Collected material
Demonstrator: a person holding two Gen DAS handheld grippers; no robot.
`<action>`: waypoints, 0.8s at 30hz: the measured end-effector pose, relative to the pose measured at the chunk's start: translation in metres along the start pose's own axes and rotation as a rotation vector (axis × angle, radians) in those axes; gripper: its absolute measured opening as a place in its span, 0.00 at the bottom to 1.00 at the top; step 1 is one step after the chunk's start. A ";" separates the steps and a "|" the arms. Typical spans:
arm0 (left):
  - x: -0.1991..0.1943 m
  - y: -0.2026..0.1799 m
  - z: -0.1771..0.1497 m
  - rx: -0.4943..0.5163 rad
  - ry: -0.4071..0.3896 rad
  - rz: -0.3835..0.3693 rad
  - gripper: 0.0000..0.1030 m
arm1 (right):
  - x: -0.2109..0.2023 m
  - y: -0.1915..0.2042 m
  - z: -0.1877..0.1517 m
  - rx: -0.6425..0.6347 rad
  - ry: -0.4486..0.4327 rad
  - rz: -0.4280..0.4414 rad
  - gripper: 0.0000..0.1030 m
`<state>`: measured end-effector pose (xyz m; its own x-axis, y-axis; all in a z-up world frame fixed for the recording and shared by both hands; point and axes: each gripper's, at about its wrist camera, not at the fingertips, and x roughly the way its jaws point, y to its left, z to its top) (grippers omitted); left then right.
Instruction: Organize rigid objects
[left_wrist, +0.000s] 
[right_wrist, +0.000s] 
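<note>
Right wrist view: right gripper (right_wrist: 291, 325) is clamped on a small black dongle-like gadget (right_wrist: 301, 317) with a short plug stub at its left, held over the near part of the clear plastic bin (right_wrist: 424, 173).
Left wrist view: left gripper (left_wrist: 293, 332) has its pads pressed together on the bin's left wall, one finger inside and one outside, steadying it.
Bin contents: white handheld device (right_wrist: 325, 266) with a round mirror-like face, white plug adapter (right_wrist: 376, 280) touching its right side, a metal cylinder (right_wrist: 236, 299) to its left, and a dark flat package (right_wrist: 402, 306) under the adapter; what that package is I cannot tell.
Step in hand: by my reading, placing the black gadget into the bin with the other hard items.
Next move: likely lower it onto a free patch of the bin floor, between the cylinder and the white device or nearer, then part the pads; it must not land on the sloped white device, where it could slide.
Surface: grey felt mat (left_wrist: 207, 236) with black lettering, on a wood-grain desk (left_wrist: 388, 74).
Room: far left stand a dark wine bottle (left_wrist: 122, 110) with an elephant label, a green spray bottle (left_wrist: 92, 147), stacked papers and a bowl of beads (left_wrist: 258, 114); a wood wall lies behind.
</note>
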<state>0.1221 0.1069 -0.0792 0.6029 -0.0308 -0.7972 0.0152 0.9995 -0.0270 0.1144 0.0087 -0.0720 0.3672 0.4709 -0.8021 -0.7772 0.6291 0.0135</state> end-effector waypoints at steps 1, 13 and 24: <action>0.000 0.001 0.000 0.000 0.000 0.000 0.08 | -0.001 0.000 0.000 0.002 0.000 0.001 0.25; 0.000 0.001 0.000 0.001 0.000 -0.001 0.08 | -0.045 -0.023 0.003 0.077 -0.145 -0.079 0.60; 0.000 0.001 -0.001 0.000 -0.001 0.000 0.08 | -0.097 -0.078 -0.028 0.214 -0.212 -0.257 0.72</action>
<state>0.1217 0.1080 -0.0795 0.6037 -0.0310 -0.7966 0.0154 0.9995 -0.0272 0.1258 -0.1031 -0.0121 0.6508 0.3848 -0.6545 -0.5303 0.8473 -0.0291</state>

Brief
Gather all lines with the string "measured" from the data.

Written solution
`<action>`: waypoints, 0.8s at 30hz: the measured end-effector pose, relative to the pose measured at the chunk's start: translation in metres along the start pose's own axes and rotation as a rotation vector (axis × angle, radians) in those axes; gripper: its absolute measured opening as a place in its span, 0.00 at the bottom to 1.00 at the top; step 1 is one step after the chunk's start. A ";" separates the steps and a "|" the arms. Typical spans:
`<state>`: measured end-effector pose (xyz m; its own x-axis, y-axis; all in a z-up world frame fixed for the recording and shared by both hands; point and axes: each gripper's, at about its wrist camera, not at the fingertips, and x roughly the way its jaws point, y to its left, z to its top) (grippers omitted); left then right.

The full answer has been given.